Additional novel features of this invention will become apparent
from the description which follows, taken in conjunction with the
accompanying drawings.
BRIEF DESCRIPTION OF THE DRAWINGS
FIG. 1 is a diagrammatical side elevation, partly in section,
showing a preferred embodiment of the invention wherein a receiver
is brought into contact with a heat-conductive web at a heat source
for the latter; and
FIG. 2 is a view, similar to FIG. 1, but showing another preferred
embodiment of the invention in which the path of contact between
the receiver and the web is relatively short; and
FIG. 3 is a third alternative embodiment wherein the receiver is
brought into contact with the heat-conductive web downstream from
the heat source.
DESCRIPTION OF THE PREFERRED EMBODIMENTS
A toner image is formed and placed on a receiver, such as by any
conventional method known in electrophotography. In accordance with
this invention, a receiver sheet 10, having a toner image 11
thereon, is fed by drive means, such as roller 12 face down so that
image 11 will be brought into direct contact with an endless
heat-conductive we 13 to fuse the image to the receiver. Web 13
extends around a pair of spaced, rotatably mounted rollers 14 and
15, as shown. Conveniently, roller 14 is made of a heat-conductive
material and is provided with a heating element 16 therein which
heats the roller 14 in turn heating heat conductive web 13. The web
is driven, as by motor 17 through a belt 18. Because of the
heat-conductive property of web 13, it serves as a heat source,
having a decreasing temperature gradient in the direction of
travel, for fusing a toner image to a receiver brought into contact
therewith.
Advantageously, receiver 10 is brought into contact with web 13
directly above heating element 16 and may be tacked or clamped
thereto by a corona discharge device 19 so that image 11 is held in
intimate contact with web 13. Because rollers 14 and 15 are spaced
apart a substantial distance, the receiver remains in contact with
web 13 for a substantial period of time to assure that the toner
image melts and fuses as completely as possible to the receiver.

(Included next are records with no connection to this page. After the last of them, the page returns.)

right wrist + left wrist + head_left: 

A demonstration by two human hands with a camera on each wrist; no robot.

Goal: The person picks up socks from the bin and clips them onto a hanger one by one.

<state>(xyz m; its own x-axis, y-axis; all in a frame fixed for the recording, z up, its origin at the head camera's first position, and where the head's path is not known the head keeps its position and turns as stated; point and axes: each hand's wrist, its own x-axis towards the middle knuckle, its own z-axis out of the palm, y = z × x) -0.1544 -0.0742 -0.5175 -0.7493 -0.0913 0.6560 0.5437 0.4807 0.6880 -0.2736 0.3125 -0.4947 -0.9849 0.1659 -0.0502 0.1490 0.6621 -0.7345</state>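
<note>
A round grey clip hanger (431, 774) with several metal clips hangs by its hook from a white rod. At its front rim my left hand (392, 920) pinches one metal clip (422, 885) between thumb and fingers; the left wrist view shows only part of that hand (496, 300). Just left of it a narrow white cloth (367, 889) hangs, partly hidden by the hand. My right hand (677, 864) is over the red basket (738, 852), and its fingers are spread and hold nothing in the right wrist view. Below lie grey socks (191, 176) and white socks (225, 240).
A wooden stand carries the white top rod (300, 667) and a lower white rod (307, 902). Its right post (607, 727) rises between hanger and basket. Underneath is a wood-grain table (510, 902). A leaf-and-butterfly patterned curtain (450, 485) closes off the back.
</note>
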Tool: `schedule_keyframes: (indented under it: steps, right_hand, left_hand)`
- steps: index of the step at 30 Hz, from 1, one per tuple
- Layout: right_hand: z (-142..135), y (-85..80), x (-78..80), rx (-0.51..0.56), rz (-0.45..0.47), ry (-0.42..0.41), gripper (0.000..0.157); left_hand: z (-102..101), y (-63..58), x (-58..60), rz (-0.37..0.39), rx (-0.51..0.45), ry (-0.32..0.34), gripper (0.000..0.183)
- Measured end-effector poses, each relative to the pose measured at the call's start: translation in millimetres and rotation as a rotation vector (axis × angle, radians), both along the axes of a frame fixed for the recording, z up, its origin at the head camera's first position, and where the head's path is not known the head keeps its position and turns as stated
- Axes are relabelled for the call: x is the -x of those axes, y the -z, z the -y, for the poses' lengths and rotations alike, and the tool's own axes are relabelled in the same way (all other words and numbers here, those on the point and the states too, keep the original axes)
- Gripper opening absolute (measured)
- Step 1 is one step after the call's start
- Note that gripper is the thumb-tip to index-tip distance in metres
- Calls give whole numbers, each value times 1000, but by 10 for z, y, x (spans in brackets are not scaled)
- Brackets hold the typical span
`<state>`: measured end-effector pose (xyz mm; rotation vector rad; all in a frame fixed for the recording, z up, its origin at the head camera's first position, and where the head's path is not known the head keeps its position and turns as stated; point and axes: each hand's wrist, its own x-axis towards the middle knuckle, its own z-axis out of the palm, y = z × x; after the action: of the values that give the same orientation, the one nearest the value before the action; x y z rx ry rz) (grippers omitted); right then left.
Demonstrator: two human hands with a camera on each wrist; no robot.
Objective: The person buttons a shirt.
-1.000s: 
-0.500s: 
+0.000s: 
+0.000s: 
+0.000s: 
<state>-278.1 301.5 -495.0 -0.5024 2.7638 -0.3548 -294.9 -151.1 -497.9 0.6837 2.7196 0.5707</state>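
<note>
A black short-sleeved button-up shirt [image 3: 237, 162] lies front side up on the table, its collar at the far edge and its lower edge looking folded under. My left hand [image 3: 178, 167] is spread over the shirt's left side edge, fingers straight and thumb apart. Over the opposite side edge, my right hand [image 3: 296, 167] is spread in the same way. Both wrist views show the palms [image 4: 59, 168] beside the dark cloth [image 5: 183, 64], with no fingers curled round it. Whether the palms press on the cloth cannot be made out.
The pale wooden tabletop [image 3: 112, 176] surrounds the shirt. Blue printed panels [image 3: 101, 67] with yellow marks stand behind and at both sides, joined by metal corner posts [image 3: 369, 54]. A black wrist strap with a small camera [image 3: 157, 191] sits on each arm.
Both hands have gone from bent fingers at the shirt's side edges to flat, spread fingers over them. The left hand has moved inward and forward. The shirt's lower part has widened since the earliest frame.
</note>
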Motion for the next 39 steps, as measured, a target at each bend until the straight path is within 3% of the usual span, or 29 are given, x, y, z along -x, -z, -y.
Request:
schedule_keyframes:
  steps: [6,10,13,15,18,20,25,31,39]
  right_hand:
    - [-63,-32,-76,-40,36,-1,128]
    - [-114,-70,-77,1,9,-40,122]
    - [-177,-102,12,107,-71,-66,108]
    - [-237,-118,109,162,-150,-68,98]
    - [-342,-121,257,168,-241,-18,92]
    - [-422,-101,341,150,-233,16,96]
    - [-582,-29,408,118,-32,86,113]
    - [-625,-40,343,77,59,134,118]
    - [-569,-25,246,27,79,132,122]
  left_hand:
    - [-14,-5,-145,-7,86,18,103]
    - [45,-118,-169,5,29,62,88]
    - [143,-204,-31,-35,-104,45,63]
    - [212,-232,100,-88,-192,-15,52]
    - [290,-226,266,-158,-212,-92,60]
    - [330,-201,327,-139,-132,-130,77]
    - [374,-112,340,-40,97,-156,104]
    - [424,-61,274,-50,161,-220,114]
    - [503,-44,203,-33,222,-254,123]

With the toner side toward the heated belt, only the toner and the
surface of the receiver where the fusing action is needed is heated
without requiring that the receiver be heated all the way through.
This saves heat energy and allows faster feed-through than devices
wherein the receiver is heated from the back side, since actual
physical contact and low thermal conductivity of conventional
receiver material normally would prevent or retard sufficient
heating. However, in the present instance the low conductivity of
the receiver becomes an asset because it tends to minimize heat
transfer through the paper and retains heat at the image where it
can be utilized. Also, the toner has sufficient time to flow into
the fibers of the receiver and to cool so that as it is at a
relatively high viscosity by the time it is stripped from belt 13
at roller 15, as by a stripper finger 21. Roller 15 may be
grounded, as shown, to dissipate the electrostatic charge on the
belt so that the receiver may more easily be stripped from the
receiver. Although the only force serving to hold the receiver
against the web is due to the electrostatic forces created by
corona charger 19, the added contact time more than compensates for
this lack of pressure to absorb toner into the receiver
material.
Since the belt is cooled by the sump effect of the receiver, a
downward temperature gradient in the direction of belt travel
exists on the belt between the rollers. Thus, after application of
maximum heat at the input to the fusing device, toner flow time at
reducing temperature is provided as the receiver progresses toward
roller 15. This reducing temperature along the direction of travel
provides higher toner viscosity at the strip point which results in
an optimum toner-to-paper bond which provides cleaner stripping of
toner from the belt. By adjustment of the distance between the
rollers, the belt tightness and the heating arrangement, the
temperature gradient can be controlled for optimum transfer taking
into account the temperature versus viscosity characteristic of a
preferred toner. Also, toner may be prevented from sticking to belt
13 by application of an offset-preventing material such as silicon
oil applied as by means of a wick 22 from a supply 23.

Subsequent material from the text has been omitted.